If nuclear weapons will not be used in this war, it can go both ways. This depends on whether advocates or opponents of nuclear weapons prevail in countries like Iran, Saudi Arabia, Egypt, Turkey, Brazil, South Korea and Japan. However, whether these states will go nuclear in the future will probably be determined more by regional circumstances than the outcome of the war in Ukraine.

That being said, the war already made one non-proliferation victim: the NPT Review Conference in which a consensus could not be reached due to a veto by Russia in August 2022. For the first time ever, two NPT Review Conferences in a row – in 2015 and in 2022 – failed to adopt a consensus document, a development that not bodes well for the future of the NPT.

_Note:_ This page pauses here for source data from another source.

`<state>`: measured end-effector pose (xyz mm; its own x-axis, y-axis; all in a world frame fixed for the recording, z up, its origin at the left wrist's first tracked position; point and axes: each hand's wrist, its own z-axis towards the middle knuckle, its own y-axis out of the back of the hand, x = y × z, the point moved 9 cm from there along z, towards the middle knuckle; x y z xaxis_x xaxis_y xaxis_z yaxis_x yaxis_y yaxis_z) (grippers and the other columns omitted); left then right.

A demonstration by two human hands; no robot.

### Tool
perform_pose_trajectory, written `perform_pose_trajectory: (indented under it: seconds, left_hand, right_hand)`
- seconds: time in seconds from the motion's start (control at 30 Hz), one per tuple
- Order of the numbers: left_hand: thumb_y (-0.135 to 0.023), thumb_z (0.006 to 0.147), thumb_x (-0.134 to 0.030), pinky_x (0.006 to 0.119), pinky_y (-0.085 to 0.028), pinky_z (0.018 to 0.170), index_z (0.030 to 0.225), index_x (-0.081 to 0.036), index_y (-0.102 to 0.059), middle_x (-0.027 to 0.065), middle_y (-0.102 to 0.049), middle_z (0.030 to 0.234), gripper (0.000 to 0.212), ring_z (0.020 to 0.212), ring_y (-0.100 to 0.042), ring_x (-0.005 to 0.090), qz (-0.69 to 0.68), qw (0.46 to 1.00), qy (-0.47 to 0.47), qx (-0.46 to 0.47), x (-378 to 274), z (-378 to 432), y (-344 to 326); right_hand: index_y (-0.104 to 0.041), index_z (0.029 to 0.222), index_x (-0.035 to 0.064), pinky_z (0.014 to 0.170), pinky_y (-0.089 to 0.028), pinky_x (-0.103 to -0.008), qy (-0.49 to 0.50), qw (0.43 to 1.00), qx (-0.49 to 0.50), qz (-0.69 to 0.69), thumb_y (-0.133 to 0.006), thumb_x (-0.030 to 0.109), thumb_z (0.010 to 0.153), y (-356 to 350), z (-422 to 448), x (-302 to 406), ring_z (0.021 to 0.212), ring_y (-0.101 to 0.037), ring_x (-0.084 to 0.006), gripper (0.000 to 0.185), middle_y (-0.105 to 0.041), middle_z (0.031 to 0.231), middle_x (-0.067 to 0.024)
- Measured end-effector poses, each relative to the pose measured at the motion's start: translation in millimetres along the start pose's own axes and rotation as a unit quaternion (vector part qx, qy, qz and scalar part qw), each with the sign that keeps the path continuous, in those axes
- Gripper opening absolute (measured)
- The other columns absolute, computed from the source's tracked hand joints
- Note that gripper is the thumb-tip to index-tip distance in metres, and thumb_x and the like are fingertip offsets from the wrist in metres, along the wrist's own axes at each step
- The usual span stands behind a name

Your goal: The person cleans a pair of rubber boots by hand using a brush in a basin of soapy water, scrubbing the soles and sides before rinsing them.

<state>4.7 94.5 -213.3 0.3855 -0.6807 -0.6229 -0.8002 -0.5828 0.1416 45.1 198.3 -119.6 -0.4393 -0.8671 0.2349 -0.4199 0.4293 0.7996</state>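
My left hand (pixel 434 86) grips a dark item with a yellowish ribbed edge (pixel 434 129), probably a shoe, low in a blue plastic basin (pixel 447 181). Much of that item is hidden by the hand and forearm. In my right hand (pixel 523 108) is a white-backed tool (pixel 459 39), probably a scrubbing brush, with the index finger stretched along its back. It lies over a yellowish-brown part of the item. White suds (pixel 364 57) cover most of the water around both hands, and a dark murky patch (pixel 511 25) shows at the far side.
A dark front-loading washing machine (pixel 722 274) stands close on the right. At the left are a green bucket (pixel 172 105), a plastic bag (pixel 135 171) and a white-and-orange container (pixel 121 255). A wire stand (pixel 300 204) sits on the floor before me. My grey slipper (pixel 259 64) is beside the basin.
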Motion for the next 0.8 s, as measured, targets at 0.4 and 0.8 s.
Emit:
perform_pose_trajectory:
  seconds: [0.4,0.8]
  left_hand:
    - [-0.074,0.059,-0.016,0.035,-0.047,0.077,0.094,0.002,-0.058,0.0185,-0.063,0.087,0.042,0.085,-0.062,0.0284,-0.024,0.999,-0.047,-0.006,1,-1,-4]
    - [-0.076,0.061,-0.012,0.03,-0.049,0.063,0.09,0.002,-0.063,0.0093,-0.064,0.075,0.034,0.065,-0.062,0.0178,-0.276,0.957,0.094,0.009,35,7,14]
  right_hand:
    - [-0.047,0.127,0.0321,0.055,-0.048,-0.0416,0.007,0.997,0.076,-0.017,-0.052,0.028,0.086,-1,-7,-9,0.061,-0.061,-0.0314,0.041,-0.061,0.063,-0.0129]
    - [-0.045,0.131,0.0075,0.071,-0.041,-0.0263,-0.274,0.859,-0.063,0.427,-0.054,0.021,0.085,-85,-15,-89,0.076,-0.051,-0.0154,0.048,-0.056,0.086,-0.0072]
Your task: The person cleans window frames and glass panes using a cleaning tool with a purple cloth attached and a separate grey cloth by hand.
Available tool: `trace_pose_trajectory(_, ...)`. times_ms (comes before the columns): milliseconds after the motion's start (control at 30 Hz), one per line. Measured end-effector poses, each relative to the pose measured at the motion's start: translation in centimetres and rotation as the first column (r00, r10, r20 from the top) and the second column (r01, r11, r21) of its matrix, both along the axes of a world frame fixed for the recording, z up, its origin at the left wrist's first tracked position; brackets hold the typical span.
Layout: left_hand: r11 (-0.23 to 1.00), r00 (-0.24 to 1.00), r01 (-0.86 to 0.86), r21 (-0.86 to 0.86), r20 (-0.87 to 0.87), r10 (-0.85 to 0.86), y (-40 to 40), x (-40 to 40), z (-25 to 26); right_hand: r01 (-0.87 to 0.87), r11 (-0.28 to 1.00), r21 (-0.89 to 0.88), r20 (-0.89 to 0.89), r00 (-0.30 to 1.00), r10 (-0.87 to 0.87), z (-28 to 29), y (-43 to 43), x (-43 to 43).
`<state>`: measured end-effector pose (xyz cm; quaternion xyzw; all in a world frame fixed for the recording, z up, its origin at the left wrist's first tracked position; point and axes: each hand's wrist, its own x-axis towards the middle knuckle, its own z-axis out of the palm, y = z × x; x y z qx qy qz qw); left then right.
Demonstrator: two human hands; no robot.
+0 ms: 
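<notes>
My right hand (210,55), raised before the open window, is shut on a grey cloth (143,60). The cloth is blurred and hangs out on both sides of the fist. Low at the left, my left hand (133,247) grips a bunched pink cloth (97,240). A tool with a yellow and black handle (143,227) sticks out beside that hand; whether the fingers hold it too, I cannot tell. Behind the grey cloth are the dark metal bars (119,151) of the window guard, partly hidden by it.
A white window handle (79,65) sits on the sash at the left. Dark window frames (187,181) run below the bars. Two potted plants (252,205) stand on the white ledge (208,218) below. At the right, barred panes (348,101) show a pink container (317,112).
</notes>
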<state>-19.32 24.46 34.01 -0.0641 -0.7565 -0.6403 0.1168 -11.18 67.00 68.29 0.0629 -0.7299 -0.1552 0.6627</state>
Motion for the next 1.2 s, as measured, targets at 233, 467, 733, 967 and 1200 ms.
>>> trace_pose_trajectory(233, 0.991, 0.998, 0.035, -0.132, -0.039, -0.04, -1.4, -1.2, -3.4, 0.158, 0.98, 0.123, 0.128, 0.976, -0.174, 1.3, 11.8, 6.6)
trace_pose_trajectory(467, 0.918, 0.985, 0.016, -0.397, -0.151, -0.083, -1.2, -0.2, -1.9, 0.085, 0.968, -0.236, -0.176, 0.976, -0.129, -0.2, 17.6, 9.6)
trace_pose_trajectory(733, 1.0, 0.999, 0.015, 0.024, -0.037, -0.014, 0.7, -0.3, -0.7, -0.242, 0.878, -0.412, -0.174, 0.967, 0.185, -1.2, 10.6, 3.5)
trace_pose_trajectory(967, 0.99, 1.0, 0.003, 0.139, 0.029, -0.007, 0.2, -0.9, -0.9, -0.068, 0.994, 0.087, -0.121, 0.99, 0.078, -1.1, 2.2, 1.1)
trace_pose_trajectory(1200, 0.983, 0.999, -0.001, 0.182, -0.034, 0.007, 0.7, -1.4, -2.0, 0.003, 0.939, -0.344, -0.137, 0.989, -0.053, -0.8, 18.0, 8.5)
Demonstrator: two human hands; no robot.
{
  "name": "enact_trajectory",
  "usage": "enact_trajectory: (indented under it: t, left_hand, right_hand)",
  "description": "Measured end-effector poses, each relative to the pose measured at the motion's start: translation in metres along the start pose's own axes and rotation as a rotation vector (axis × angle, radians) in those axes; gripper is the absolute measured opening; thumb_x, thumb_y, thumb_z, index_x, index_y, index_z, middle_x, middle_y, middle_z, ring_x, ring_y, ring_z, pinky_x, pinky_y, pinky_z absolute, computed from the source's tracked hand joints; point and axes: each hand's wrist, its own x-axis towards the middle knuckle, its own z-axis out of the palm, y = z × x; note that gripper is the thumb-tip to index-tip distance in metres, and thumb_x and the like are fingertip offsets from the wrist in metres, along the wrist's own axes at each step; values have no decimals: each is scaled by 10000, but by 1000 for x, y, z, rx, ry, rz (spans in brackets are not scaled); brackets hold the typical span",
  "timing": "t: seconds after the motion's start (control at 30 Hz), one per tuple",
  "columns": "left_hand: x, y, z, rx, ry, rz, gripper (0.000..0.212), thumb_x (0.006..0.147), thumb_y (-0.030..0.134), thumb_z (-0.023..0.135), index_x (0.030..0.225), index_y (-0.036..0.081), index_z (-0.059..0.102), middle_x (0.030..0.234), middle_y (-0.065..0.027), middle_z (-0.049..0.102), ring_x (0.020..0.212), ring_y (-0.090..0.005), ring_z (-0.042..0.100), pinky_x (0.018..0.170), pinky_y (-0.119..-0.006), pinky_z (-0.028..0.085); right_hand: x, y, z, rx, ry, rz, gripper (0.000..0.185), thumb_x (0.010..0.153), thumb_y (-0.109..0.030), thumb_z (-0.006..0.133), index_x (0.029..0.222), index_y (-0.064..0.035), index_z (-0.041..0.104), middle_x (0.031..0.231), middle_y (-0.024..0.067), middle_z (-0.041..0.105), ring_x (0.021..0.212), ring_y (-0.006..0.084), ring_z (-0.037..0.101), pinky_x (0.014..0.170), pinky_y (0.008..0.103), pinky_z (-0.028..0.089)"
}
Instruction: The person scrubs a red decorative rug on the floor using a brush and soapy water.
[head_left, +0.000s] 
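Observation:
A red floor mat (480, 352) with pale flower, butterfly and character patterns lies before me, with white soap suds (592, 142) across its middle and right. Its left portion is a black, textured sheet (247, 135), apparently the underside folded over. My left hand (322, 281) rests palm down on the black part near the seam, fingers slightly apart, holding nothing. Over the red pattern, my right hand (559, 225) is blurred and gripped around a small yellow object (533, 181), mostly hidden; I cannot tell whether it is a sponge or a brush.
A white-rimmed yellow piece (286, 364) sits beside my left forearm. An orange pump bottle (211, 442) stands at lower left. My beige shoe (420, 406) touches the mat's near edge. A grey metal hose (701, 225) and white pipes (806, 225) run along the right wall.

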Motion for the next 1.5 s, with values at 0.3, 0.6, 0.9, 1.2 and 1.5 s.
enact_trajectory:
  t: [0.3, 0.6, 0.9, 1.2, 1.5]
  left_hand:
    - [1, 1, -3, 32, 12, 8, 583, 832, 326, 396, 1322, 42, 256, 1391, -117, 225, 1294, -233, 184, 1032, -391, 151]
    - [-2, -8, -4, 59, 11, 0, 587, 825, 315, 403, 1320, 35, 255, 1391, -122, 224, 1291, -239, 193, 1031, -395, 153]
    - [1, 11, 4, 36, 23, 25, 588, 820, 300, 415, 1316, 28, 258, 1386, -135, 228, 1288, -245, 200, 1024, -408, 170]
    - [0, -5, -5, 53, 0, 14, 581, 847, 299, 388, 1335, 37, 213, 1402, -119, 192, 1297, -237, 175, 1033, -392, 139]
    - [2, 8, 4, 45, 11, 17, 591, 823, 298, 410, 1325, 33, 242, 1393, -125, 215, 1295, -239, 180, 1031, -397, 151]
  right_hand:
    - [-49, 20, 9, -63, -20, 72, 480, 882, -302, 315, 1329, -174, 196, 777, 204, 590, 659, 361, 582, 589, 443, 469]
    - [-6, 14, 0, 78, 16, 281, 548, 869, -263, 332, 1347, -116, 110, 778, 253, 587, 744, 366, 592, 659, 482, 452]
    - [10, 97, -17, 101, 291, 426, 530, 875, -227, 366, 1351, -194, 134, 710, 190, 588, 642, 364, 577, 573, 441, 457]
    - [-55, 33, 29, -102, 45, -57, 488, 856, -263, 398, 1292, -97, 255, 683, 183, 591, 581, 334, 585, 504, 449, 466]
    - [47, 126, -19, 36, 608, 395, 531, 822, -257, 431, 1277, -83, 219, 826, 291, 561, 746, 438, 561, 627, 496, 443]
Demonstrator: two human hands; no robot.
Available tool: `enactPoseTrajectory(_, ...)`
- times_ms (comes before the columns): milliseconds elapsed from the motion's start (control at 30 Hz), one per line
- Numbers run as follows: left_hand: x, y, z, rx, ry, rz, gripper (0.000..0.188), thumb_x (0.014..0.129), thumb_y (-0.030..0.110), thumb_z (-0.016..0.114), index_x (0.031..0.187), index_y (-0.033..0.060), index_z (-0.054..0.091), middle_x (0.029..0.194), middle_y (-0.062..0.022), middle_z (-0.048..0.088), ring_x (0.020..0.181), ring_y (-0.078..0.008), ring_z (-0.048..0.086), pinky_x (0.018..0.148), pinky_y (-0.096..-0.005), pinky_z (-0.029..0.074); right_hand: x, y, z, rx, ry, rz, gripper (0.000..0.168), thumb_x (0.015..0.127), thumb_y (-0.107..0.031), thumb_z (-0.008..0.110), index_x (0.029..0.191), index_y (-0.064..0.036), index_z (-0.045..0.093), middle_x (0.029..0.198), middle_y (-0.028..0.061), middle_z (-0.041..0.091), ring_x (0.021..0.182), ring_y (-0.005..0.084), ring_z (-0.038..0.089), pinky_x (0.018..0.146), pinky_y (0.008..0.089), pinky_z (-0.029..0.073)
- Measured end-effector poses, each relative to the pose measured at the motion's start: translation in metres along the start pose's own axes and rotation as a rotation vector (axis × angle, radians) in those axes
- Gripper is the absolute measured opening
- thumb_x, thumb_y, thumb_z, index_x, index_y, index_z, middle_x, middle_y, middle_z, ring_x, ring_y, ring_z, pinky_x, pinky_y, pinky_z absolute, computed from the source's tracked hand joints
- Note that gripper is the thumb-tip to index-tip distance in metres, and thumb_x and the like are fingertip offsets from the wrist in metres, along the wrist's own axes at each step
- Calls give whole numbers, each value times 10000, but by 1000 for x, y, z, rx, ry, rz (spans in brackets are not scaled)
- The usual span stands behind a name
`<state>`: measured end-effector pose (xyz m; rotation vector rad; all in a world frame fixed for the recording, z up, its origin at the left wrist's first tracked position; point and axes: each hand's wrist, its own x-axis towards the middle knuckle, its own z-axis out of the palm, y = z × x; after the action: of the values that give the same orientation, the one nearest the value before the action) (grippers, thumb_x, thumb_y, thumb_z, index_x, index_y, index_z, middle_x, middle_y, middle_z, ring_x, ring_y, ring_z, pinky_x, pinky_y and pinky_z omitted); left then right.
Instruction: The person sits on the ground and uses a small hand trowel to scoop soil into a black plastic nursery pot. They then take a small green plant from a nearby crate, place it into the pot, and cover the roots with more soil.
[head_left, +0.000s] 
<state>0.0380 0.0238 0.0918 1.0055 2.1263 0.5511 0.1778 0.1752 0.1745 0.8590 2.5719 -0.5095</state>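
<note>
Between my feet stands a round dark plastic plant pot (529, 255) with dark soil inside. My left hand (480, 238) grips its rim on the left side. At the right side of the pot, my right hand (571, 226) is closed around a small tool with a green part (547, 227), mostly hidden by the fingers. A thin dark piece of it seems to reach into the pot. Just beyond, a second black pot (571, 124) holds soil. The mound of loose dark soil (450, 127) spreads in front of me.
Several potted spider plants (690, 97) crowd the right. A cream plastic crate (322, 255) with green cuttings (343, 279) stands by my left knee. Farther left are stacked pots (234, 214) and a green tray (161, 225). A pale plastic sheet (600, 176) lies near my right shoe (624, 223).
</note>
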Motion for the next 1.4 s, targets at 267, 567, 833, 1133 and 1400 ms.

Question 5: Is there any prospect for nuclear arms control between the US and Russia? Or do you foresee a future of escalating great power nuclear rivalry?

Nuclear arms control has been in crisis since the adoption of the New Strategic Arms Reduction Treaty (New START)3  in 2010, and arguably already since the mid-1990s. Prospects for a follow-up treaty of New START – the only remaining bilateral arms control treaty thanks to the extension by Joe Biden and Putin in 2021 – before it expires in 2026, are extremely bleak because of the war in Ukraine. New START may even collapse before the end of the war as both parties are currently accusing each other of not being in compliance.

Only after the war – whenever that will be – opportunities for a (literal) new start will exist. Nuclear arms control may even be a useful instrument for improving the overall political relationship between the US and Russia. But in the end, bilateral arms control will need to become trilateral as China is building up, and later on multilateral, as demanded by the NPT.

If nuclear weapons are used on a very limited scale during this war, it may even speed up the process of disarmament, as stated above. The most likely scenario, however, is that nuclear weapons will not be used, that not much will change, and that we will stumble into great power nuclear rivalry (including China) and a possible new nuclear arms race.